J’ai cliqué sur un contact intitulé simplement : Le Loup .
« Madame Thorn », répondit aussitôt une voix grave. Sebastian Vane , responsable de la sécurité et des affaires juridiques d’Aurora. Il semblait tendu. « Nous avons reçu le rapport de suppression. Est-ce une erreur ? Dois-je l’annuler ? »
« Non, Sebastian », dis-je. Ma voix me paraissait étrange : le ton doux et soumis que j’employais avec Julian avait disparu, remplacé par la fermeté du Président. « Ce n’est pas une erreur. Il semblerait que mon mari pense que je nuis à son image. »
« On peut tout arrêter », proposa Sebastian, sa voix baissant d’un ton. « On peut saboter l’accord avec Sterling en moins d’une heure. Thorn Enterprises sera insolvable avant minuit. Il suffit de le dire. »
« Non », dis-je en défaisant mon tablier et en le laissant tomber sur la terrasse en pierre. « C’est trop facile. Il veut se mettre en valeur. Il veut du pouvoir. Je vais lui donner une leçon sur les deux. »
Je me suis dirigé vers les portes-fenêtres de la maison, laissant derrière moi la terre et les outils de jardinage.
« La robe est-elle prête ? »

« La pièce sur mesure sortie des archives est prête, Madame la Présidente. Et le prototype de Rolls-Royce est en train d’être ravitaillé en carburant dans le hangar. »
« Excellent », dis-je en montant le grand escalier. « Sebastian, modifie mon titre sur la liste des invités. Je n’y vais pas en tant qu’épouse de Julian Thorn. »
« Comment dois-je vous répertorier ? »
Je suis entrée dans ma chambre. J’ai regardé la photo sur la table de chevet : une photo de Julian et moi prise cinq ans plus tôt, avant l’argent, avant les couvertures de Forbes. À l’époque, il me regardait avec adoration. Maintenant, je n’étais plus qu’un accessoire qu’il avait dépassé.
Je pénétrai dans le dressing, écartai la rangée de robes fleuries modestes que Julian préférait que je porte, et appuyai sur un panneau dissimulé dans le mur en acajou.
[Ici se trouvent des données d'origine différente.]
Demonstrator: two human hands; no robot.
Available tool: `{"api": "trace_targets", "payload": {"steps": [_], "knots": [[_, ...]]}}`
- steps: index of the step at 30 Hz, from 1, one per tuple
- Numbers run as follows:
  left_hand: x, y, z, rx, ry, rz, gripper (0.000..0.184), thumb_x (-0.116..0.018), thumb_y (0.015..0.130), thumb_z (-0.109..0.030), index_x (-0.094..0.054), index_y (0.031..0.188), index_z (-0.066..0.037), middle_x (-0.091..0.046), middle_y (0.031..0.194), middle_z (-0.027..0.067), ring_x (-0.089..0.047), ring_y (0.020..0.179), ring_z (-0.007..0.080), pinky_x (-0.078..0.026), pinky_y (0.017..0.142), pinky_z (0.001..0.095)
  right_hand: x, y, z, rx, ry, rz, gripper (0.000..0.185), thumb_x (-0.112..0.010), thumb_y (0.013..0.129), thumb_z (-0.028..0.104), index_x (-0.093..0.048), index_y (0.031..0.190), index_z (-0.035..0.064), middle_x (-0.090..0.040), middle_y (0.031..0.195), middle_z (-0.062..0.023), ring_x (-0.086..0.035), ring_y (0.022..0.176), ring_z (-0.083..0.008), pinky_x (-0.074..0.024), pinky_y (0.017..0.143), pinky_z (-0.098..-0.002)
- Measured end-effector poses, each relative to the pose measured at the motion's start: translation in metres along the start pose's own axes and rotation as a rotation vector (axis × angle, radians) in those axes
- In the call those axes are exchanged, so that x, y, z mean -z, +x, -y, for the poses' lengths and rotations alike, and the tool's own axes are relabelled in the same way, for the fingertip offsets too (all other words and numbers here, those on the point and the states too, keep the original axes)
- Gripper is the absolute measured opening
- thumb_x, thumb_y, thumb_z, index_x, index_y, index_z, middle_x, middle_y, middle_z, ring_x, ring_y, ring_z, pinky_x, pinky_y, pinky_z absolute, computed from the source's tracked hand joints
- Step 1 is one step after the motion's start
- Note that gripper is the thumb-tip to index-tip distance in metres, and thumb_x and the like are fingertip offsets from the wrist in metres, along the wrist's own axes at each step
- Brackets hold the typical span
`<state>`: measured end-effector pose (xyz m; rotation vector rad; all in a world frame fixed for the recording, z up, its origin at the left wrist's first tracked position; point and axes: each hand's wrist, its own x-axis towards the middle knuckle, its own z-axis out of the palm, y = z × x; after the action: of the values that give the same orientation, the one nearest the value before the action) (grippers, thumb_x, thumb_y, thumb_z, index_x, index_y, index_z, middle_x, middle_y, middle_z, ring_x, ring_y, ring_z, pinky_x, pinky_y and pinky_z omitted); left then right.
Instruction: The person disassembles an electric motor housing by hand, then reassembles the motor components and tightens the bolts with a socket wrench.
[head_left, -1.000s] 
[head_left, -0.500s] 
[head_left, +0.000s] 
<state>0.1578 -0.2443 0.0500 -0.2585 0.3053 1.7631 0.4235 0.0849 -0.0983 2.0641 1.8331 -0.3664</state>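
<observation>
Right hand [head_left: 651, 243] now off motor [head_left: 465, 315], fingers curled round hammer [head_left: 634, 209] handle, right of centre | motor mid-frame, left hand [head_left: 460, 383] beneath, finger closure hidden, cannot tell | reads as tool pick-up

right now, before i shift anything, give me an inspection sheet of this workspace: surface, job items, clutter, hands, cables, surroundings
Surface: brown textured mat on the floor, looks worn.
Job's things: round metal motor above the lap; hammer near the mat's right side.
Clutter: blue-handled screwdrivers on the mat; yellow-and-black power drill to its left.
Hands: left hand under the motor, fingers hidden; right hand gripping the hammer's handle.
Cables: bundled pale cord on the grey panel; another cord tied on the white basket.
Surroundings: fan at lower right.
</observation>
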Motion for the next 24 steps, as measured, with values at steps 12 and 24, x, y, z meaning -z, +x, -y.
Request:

Il s’ouvrit dans un sifflement pneumatique, révélant une pièce sécurisée à température contrôlée, remplie de haute couture, de parures de diamants d’une valeur équivalente au PIB d’un petit pays, et des véritables titres de propriété de l’empire.

« Inscrivez-moi comme président », ai-je murmuré au téléphone, un sourire dangereux effleurant mes lèvres. « Il est temps que Julian rencontre son patron. »
Le gala Vanguard se tenait au Metropolitan Museum of Art, un lieu qui respirait le luxe traditionnel et le pouvoir naissant.
Les marches étaient recouvertes d’une moquette cramoisie, bordées de cordons de velours et d’une nuée de paparazzis dont les flashs crépitaient comme des éclairs stroboscopiques.
J’ai suivi la retransmission en direct depuis l’arrière de ma limousine, garée à deux rues de là, dans l’ombre.
J’ai vu la Mercedes Maybach noire de Julian s’arrêter. Il en est sorti, impeccable dans son smoking Tom Ford – un smoking dont j’avais validé la commande.
Mais les caméras ne se sont pas attardées sur lui. Elles se sont immédiatement tournées vers la femme à son bras. Continuant.